第二話①
最初に、よくある怖い話があるので、苦手な方は次の第二話②からご覧ください。
この中学校には、とある噂があった……
午後4時44分に、1人で屋上に行くと「赤い服を着た少女」がいるという……
その少女と目があった生徒は、何人も行方不明になっているらしい……
俺たち3人は、その噂の真相を確かめるべく、放課後学校に残り、午後4時44分を待った。
この興味本位の調査は、今日で3日目
ジャンケンで負けた順に、毎日1人ずつ屋上へ行った。
一昨日も昨日も、2人とも何も見かけなかった。そのため、俺は安心しきっていた。
C「それじゃ、そろそろ行ってくるよ……」
俺は2人にそう告げ、屋上へ向かおうとする。
A「本当にここで待っていて、良いのか?」
友人の1人が尋ねてきた。
一昨日と昨日は、3人で近くまで行っていた。
C「ああ、大丈夫だ」
B「流石だな~ お前、勇気あるな~」
もう1人の友人が言った。
2人を教室で待たせ、俺は屋上へ急いだ。
この校舎は3階建て、俺たちの教室は1階にある。そのため、屋上へ着くには多くの階段を上らなければならなかった。
俺は、無事1分前に屋上への扉の前にたどり着いた。
(10……9……8……)
俺は10秒前からカウントダウンを始めた。
心臓が高鳴る……
(3……2……1……)
ゼロとカウントするとともに、扉を開けた。
目の前に広がったのは、いつもの屋上の風景
(なんだ、やっぱり誰もいない……)
しかし、普段の風景とは違うことに、俺は気付いた。
(赤い……、夕焼けがオレンジというより、真っ赤だ……。それに……)
確かに時刻は夕方だったが、季節は初夏。こんなに日が沈むのが早くない……。
(何も音がしない……)
普段だったら、校庭で部活動をする生徒の声、カラスの鳴き声、近くの国道を走る車の音が聞こえる……
しかし、今は全くの無音だった……
「……、………」
(ん、何か音が聞こえる……、どこからだ?)
「………、クス……、クス……」
(上だ、上から聞こえる……)
俺は学校の屋上にある給水タンクの辺りを注視した。すると、そこには人影が見えた……。
(……赤い少女だ ヤバい目があう……)
俺は目があう瞬間に、後ろを振り返り一目散に屋上から逃げ出した。
慌てた俺は、階段を踏み外し転げ落ちた……。
体を強く打ち付け、足もひねったようだった。しかし、気力を振り絞りもう一度走り出した。
「はぁ、はぁ、はぁ」
(もうすぐ、1階だ。

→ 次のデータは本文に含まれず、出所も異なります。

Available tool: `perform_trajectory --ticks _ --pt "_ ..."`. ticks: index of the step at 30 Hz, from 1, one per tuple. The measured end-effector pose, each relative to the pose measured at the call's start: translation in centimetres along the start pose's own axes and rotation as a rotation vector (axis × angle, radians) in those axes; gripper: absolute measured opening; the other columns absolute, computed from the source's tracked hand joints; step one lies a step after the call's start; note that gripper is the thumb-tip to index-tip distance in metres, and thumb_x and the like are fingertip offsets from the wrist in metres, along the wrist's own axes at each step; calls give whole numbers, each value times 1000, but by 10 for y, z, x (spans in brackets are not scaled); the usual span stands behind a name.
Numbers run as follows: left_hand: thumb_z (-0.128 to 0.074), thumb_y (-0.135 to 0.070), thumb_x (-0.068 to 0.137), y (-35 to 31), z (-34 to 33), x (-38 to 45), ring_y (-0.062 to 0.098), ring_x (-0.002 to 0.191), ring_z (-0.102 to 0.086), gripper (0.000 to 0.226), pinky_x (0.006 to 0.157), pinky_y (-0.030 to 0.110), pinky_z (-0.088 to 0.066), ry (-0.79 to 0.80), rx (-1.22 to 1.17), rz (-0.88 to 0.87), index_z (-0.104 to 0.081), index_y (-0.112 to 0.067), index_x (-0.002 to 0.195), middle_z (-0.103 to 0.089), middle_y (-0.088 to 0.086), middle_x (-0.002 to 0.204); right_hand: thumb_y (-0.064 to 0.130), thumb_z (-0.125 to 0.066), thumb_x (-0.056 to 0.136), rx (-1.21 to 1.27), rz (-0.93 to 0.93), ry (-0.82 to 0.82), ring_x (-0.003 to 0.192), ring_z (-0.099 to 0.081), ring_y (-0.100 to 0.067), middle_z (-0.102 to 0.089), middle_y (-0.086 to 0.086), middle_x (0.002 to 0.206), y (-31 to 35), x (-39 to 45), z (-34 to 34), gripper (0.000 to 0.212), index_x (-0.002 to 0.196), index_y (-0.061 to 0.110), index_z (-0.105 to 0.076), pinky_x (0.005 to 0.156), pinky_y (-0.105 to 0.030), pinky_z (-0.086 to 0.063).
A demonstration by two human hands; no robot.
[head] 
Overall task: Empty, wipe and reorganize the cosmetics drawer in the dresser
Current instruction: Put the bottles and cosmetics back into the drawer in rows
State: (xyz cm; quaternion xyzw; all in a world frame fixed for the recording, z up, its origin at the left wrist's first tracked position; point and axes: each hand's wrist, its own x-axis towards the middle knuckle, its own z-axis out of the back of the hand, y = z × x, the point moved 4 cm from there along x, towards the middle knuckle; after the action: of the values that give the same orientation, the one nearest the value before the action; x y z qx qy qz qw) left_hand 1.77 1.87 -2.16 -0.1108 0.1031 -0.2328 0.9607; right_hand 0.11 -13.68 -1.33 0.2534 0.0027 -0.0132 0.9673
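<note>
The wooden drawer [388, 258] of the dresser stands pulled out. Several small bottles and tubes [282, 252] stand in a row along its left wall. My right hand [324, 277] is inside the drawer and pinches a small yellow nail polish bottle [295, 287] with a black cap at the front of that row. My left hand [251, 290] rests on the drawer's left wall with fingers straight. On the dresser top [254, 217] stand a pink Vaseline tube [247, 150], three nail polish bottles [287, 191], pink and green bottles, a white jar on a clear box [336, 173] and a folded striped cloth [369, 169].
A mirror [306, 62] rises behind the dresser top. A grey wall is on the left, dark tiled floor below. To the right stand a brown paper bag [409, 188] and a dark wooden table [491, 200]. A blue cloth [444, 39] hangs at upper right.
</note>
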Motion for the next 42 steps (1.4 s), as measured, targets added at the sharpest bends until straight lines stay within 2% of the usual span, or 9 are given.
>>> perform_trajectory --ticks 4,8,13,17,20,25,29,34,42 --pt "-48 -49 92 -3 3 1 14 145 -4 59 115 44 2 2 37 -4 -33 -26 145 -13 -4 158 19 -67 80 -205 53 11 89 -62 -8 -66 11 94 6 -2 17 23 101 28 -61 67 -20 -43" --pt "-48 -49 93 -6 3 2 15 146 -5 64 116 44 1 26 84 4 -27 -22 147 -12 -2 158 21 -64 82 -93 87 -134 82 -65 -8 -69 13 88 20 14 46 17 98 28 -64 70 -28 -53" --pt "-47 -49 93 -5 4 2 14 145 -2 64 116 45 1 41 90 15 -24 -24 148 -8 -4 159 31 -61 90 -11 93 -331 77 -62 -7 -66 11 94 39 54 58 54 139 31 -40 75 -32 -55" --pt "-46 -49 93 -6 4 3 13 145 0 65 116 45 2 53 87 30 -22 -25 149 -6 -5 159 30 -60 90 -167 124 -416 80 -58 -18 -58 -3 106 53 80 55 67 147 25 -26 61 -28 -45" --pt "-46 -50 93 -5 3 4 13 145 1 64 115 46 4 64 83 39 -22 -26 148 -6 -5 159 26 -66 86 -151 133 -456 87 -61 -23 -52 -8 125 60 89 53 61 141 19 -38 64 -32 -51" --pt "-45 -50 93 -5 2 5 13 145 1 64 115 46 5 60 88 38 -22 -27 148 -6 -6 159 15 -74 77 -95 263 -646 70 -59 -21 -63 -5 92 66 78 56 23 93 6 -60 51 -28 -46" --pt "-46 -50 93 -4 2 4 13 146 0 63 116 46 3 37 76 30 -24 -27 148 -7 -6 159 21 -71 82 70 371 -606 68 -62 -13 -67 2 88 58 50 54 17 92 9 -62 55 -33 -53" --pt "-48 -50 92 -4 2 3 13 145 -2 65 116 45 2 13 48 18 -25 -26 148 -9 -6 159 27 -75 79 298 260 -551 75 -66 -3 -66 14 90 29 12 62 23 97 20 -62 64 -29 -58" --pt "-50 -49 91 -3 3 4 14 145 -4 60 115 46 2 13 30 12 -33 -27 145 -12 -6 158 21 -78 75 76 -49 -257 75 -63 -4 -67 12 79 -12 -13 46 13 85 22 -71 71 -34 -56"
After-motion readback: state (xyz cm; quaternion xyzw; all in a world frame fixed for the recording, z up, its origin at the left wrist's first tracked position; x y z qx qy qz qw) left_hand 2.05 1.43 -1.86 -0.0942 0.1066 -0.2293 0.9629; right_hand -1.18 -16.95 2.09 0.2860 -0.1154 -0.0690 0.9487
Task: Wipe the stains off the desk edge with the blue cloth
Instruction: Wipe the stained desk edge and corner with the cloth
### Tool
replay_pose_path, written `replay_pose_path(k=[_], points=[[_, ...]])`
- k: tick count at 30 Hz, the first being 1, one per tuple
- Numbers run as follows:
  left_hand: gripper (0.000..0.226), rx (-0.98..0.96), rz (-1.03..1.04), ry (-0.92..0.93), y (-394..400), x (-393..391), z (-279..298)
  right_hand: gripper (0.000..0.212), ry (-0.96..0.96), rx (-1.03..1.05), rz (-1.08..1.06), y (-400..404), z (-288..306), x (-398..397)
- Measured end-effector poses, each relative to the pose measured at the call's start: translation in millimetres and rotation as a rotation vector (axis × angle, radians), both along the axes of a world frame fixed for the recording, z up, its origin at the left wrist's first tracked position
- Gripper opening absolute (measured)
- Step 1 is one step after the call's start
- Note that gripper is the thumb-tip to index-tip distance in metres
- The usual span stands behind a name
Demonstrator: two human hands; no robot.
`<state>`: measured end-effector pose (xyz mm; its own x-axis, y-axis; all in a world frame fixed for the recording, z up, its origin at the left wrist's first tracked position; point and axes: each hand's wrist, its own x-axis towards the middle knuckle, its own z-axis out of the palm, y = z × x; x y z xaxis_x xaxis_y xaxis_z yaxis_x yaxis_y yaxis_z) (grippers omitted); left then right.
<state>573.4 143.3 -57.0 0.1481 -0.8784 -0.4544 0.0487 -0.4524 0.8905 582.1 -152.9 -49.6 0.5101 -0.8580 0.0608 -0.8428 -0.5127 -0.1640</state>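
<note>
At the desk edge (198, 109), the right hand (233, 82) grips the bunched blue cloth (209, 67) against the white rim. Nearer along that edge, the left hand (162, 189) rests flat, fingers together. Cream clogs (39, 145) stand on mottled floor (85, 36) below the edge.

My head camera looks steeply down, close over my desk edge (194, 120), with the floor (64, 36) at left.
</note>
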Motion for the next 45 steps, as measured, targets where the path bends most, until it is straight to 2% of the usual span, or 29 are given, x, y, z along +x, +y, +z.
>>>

AとBも教室で待っている……)
俺の心臓は爆発しそうだった、全身も痛く足を踏み出す度に激痛が走った。しかし、友人達のもとへ辿り着ければ、今の不安や恐怖が和らぐはず……。その希望を胸に階段を駆け降り、教室に飛び込んだ……。
「た、大変だ……、あ、赤い服の少女が……」
しかし、AとBの姿はそこにはなかった……。
「何で……、何でAもBもいないんだよ!!」
俺はそう叫んだ。
しかし、AとBの声は聞こえず、気配も感じなかった……。
再び辺りを静寂が包んだ。
「……クス…クス…、クス…クス…」
俺の頭の中には、あの笑い声が響いていた……。
最後まで読んでいただき、本当にありがとうございます。